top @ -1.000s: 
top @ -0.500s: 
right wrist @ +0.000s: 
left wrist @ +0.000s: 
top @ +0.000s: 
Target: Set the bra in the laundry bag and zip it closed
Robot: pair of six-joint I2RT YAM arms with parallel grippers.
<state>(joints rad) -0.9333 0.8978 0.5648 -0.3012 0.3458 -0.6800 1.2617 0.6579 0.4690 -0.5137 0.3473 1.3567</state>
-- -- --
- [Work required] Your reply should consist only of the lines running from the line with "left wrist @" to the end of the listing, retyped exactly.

- [Task output]
left wrist @ +0.000s: 
top @ +0.000s: 
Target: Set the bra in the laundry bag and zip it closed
Robot: pair of six-joint I2RT YAM arms with parallel grippers.
<state>(joints rad) -0.9333 0.8978 0.5648 -0.3012 0.3458 -0.6800 1.2617 0.6579 0.4690 -0.5137 0.3473 1.3567</state>

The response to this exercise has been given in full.